Give again, word for word, each line of the data from the first through the one containing "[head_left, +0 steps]". Pictures stay out.

--

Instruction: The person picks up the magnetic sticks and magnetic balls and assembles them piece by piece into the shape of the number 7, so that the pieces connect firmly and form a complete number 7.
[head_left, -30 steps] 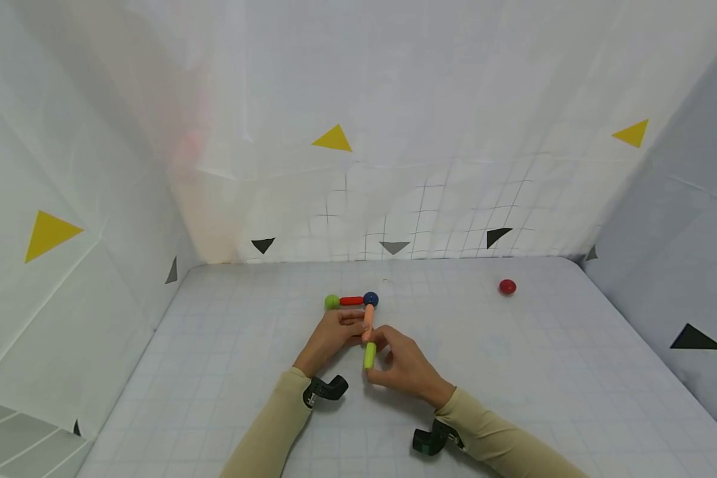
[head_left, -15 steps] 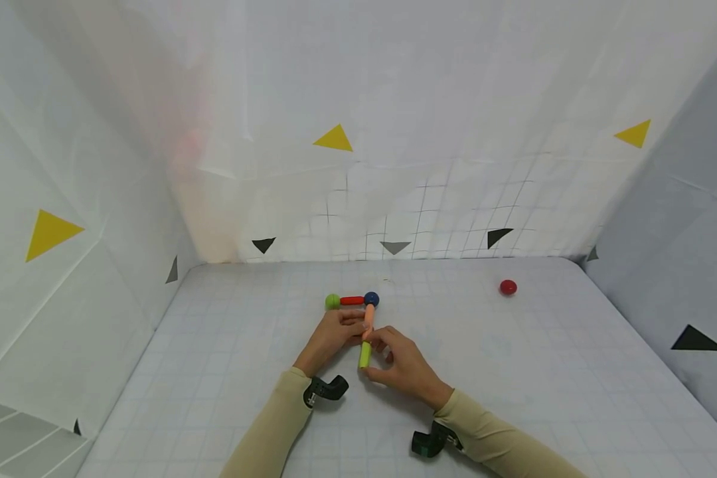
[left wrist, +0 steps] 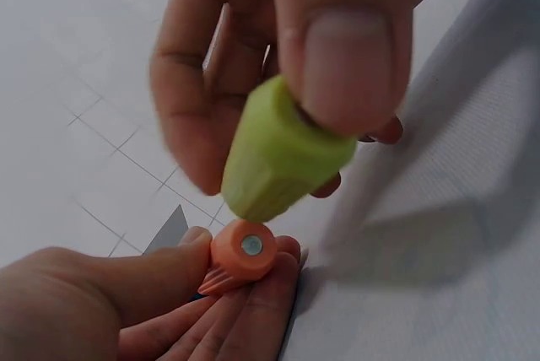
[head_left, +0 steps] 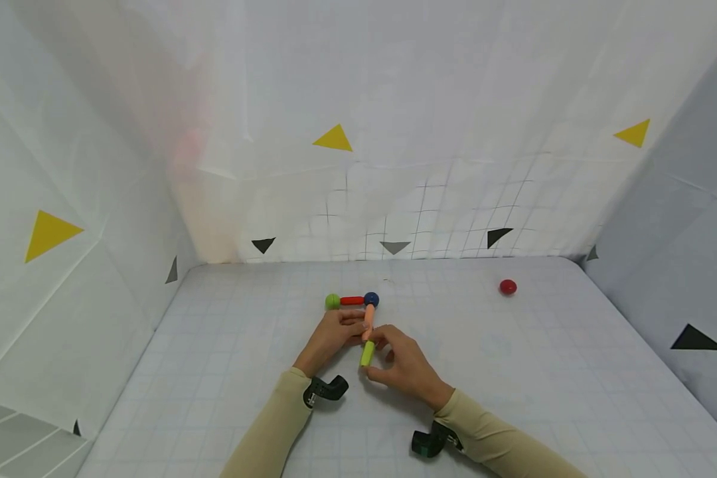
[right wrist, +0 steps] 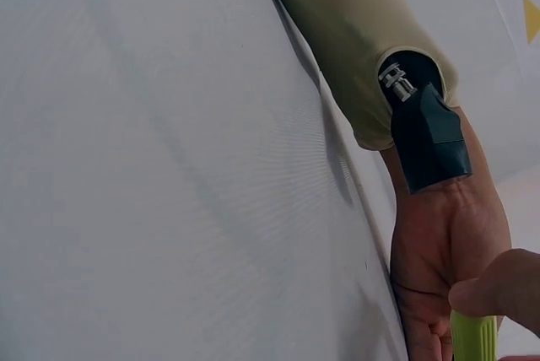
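Note:
My left hand (head_left: 331,338) pinches an orange magnetic building stick (head_left: 368,318) between thumb and fingers. One end of it, with a round metal disc, faces the left wrist camera. A lime-green magnetic building stick (head_left: 367,354) is held by its two ends in my right hand (head_left: 409,365), the thumb covering the near end. Its far end lies close to the orange stick's disc end; contact cannot be made out. Beyond my hands, a blue ball (head_left: 371,299) joins the orange stick to a red stick (head_left: 352,301), whose other end meets a green ball (head_left: 332,301).
A lone red ball (head_left: 508,287) lies toward the back right of the white gridded table (head_left: 544,372). White sheets with yellow and black triangles rise at the back and sides. A black camera mount (head_left: 430,443) sits at my right wrist, and another (head_left: 328,388) at my left.
The lime-green stick's near end has swung left, then slightly back right, within my right hand. My left hand, the orange stick and the joined pieces have stayed in place.

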Demonstrator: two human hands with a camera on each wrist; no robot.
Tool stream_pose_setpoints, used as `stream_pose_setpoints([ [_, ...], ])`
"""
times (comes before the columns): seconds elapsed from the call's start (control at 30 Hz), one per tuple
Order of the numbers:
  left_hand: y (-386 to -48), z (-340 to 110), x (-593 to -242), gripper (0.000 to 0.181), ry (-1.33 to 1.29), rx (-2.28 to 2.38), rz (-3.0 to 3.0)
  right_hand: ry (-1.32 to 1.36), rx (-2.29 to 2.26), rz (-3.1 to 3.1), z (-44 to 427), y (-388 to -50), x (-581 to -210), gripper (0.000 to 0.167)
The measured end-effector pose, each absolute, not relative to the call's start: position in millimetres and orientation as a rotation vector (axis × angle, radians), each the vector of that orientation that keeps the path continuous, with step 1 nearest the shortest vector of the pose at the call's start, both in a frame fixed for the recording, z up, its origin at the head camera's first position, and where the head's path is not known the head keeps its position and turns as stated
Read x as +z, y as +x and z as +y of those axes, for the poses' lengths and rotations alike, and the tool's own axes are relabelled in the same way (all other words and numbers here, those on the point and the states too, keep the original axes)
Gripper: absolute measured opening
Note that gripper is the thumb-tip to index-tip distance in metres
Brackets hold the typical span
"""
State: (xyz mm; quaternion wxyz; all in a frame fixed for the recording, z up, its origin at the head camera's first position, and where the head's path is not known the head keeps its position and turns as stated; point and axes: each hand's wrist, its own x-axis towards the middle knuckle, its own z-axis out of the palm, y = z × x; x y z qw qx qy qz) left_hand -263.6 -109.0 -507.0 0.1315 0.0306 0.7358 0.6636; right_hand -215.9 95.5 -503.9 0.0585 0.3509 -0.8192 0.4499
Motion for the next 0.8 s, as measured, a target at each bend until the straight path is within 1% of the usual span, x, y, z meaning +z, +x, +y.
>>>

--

== PROBLEM SOLUTION ==
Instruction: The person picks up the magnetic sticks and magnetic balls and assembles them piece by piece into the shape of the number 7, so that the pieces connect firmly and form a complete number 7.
[head_left, -30 steps] 
[head_left, -15 steps] 
[left wrist, +0 steps] 
[head_left, +0 steps] 

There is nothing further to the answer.